**About this exercise:**
The expected answer is the set of lines in the data below between the line holding "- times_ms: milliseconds" and the line holding "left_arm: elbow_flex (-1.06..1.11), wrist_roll", inclusive, written out exactly.

Records from a dataset:
§

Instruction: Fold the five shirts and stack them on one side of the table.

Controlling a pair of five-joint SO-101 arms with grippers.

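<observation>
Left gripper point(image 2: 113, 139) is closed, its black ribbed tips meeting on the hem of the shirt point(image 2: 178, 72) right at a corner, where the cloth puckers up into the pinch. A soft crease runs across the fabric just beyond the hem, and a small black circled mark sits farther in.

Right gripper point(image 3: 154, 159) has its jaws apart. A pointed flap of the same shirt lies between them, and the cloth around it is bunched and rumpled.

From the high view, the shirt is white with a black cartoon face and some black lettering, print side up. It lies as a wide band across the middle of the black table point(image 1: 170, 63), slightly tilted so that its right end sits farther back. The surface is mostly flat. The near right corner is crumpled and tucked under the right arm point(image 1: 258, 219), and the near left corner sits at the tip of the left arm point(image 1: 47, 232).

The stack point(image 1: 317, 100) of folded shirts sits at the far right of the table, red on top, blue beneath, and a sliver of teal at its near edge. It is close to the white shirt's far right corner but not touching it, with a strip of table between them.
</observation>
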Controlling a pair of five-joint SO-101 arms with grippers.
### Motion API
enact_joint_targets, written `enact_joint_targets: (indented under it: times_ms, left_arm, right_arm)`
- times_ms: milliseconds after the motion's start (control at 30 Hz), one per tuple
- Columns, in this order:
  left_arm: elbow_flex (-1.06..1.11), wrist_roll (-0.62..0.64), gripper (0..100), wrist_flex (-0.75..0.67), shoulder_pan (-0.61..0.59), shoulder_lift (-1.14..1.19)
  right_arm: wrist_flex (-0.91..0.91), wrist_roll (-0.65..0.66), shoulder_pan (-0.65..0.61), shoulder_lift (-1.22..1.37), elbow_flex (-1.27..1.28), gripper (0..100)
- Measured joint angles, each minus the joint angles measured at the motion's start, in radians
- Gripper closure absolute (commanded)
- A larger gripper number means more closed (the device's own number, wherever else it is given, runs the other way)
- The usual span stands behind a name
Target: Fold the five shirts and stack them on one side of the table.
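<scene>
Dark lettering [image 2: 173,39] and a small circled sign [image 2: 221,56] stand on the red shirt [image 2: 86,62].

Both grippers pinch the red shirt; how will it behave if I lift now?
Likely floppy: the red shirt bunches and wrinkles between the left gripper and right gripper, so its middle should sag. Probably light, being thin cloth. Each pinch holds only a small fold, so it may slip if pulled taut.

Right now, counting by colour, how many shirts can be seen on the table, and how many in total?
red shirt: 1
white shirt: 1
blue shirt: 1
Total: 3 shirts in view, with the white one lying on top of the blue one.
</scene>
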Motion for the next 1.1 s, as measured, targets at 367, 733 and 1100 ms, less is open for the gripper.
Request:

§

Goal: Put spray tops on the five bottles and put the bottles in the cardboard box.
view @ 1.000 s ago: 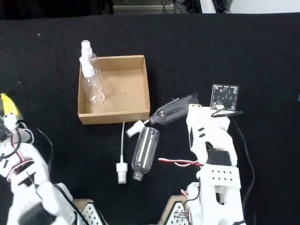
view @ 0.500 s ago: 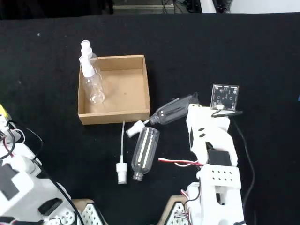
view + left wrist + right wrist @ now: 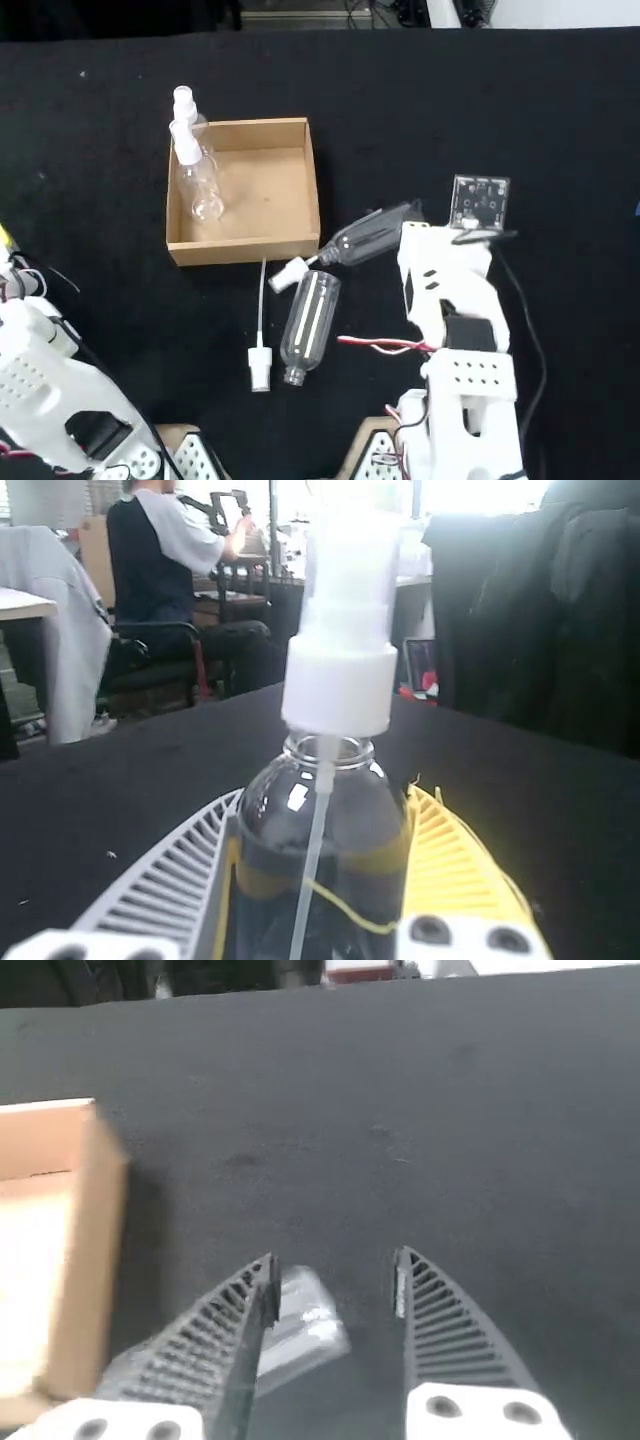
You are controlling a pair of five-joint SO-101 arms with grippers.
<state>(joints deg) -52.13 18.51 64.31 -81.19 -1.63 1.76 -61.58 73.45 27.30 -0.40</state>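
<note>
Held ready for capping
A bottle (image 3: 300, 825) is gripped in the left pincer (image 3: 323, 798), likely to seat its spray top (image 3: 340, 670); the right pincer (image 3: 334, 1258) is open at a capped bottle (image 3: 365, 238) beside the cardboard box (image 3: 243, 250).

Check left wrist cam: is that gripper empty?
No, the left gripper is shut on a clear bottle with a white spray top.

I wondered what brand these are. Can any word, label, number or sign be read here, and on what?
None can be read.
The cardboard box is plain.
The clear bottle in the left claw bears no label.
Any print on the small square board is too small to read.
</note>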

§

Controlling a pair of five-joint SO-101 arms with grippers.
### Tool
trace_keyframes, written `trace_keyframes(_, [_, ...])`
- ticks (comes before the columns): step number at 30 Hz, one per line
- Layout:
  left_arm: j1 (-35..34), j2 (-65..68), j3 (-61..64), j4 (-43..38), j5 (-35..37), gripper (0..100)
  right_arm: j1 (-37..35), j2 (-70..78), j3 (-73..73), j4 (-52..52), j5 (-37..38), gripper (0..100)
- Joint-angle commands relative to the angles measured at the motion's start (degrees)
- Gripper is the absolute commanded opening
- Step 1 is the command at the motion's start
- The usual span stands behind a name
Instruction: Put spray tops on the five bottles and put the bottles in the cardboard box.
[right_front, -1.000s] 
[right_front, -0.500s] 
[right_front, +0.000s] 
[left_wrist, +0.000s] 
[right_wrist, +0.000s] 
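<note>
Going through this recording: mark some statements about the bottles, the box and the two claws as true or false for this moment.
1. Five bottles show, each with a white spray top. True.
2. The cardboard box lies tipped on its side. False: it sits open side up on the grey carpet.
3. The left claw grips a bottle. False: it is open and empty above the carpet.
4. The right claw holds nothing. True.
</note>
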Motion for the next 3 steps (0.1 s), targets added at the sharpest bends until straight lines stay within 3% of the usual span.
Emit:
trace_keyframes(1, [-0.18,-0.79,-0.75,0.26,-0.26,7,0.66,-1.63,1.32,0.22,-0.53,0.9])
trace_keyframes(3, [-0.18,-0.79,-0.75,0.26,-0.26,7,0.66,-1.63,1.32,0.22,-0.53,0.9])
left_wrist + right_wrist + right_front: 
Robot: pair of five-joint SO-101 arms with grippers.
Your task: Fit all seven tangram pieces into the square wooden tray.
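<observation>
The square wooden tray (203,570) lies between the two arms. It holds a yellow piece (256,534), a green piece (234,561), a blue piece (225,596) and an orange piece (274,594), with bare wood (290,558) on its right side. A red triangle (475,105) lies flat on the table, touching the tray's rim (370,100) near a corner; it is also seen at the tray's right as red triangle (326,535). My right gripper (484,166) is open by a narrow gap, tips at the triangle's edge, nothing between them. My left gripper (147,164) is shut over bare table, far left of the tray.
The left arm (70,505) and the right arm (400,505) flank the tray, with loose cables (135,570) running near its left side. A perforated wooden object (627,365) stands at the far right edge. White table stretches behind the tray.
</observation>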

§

**Written response:**
- times_ms: milliseconds after the motion's start (control at 30 Hz), one per tuple
- Columns, in this order:
  left_arm: elbow_flex (-1.06..1.11), wrist_roll (-0.62..0.64), gripper (0..100), wrist_flex (-0.75..0.67), shoulder_pan (-0.61..0.59), shoulder_lift (-1.14..1.19)

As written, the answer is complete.